The Chinese crossbow was cheap to produce and easy to use. So easy, even a peasant could use it. And use it they did. In time of war, scads of peasants got promoted to archer, were issued a crossbow, and were sent in to draw fire from the enemy and get slaughtered by the thousands. The Chinese crossbow was about as effective as throwing a rock.

I'm guessing though that the Chinese warlords, being the practical sort, could be counted on to declare a truce when it was time for the harvest.

AllenS said...

When I was a kid, we used to take wooden clothes pins (I can't remember exactly how we did this now) and somehow turn the wooden pieces over, still using the metal spring, and we could shoot flaming wooden matches. Back then those matches were different from new ones. The old ones had a white tip and you could light them using your blue jeans and running the match across one ass cheek. How cool is that?

Leland said...

We used to build those things out of click pens.

chickelit said...

The old ones had a white tip and you could light them using your blue jeans and running the match across one ass cheek.

White phosphorus layered on red phosphorus.

chickelit said...

@AllenS: At the end of this post, I included a recipe for making white phosphorus from urine.

AllenS said...

Now, you need the box to strike the matches to get them to work. No more using the ass cheek or pants zipper methods. They've taken one more fun thing about life from us. Bastards.

AllenS said...

"How to Make Phosphorus (ref)

1. Allow urine to sit in an open container for 7 days."

Wait a minute, what?

Leland said...

Willy Pee?

Sixty Grit said...

When I was a child there was much discussion of Paracelsus in our home. Philippus Aureolus Theophrastus Bombastus von Hohenheim - a name so bombastic that even Rosie Crustaceans found it a bit over the top.

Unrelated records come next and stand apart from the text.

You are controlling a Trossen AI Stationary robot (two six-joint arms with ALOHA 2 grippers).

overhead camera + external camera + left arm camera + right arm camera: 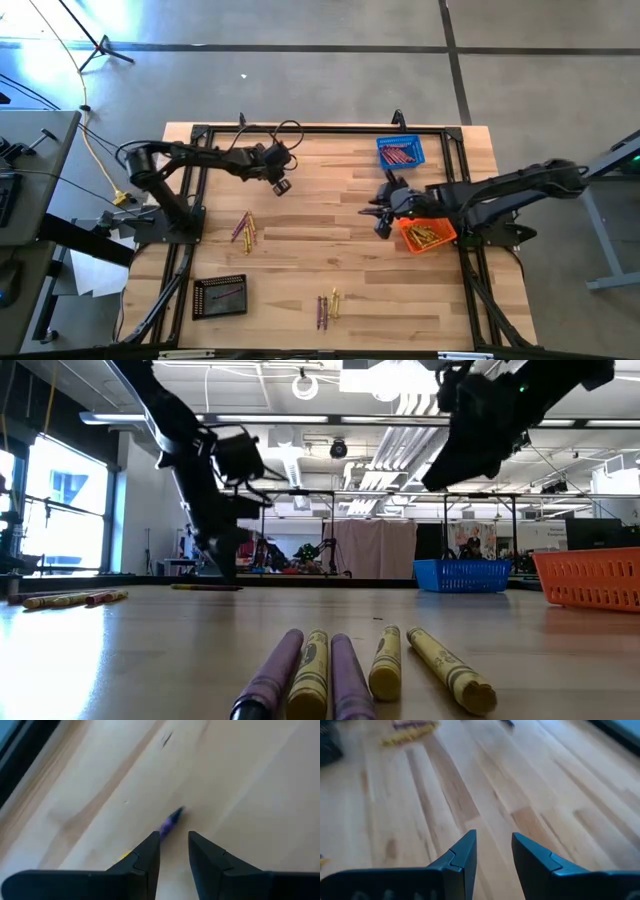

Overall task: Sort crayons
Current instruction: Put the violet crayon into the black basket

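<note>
Both arms reach inward above the table: left gripper (174, 851) and right gripper (494, 851) hover with fingers spread, empty; a purple crayon (171, 821) lies just beyond the left fingertips.

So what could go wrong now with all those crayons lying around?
The left gripper has a purple crayon at its open fingertips; it might nudge it away instead of grabbing it. The crayons near the table's front edge lie packed together, so a pick there could take two colours or roll one off the table.
</note>
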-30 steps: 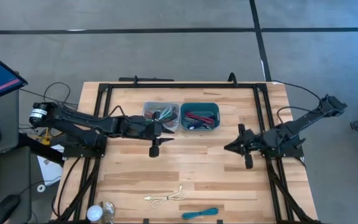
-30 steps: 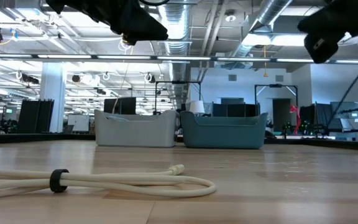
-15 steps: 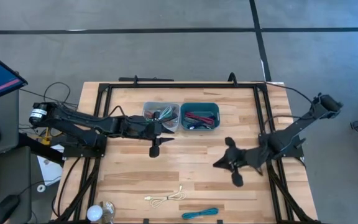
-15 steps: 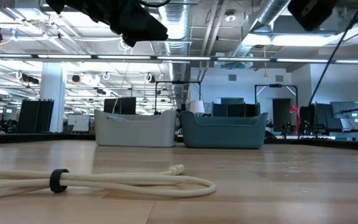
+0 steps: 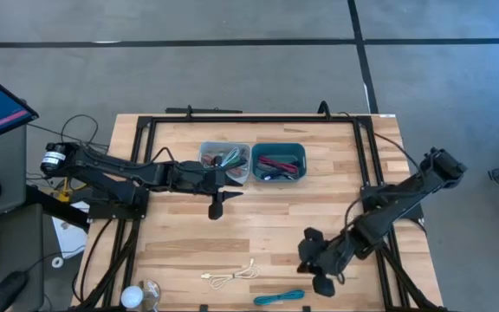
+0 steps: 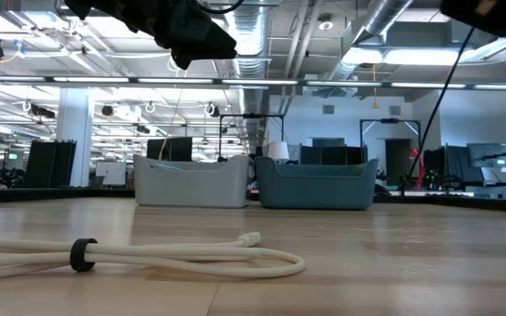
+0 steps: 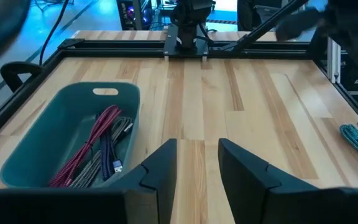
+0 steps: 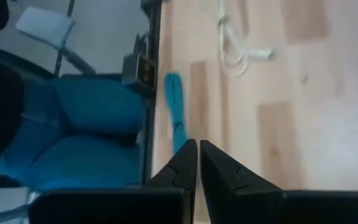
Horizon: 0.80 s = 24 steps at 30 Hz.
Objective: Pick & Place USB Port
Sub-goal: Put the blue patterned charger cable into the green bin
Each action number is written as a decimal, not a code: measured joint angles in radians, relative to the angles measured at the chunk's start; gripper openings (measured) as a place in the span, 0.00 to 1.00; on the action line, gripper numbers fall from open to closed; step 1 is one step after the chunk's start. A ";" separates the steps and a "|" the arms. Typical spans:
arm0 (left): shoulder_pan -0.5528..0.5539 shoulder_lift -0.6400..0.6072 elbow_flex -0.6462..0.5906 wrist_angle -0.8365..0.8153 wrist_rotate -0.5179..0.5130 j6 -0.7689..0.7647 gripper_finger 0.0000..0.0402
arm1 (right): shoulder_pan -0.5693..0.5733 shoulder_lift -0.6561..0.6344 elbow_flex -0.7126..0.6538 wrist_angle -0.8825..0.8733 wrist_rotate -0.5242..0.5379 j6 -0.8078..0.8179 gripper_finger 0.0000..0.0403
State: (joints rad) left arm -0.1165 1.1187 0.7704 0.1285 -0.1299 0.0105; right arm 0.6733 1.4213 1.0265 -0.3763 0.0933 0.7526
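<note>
At the counter's near edge lie two coiled cables: the teal cable (image 5: pixel 279 297) and, just beside it toward my left side, the white cable (image 5: pixel 230 276), whose cream loop with its dark tie fills the foreground of the low view (image 6: pixel 130 255). My right claw (image 5: pixel 312 264) hangs low over that near part of the wooden counter (image 5: pixel 258 221), close to the teal cable, with its two fingers pressed together and nothing between them; past its fingertips (image 8: pixel 188 163) I see the teal cable (image 8: pixel 176 106) running along the counter edge and the white one farther off (image 8: pixel 232 43). Farther back, my left claw (image 5: pixel 217 176) rests at the rim of the grey bin (image 5: pixel 224 162), fingers parted and holding nothing. Just beside that stands the teal bin (image 5: pixel 277 163), touching the grey one, with red and dark cables heaped inside (image 7: pixel 101 146).
</note>
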 joint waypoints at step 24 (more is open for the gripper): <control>0.000 0.000 0.000 -0.002 0.000 0.000 0.29 | 0.019 0.384 0.064 0.039 -0.253 0.225 0.29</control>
State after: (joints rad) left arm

Our talks soon moved on to Parabellum, as we remembered old time Antebellum, not forgotten.

A guy was talking to me today about his great-grandmother. She used to give him coins, which he still has. My great-grandmother, who died a few years before I was born, was a Confederate Widow. Her late husband, my great-grandfather, was born in 1843.

But I have no retort to the phosphorus discussion.

AllenS said...

Would it be too much to ask if you people were to use, you know, smaller words?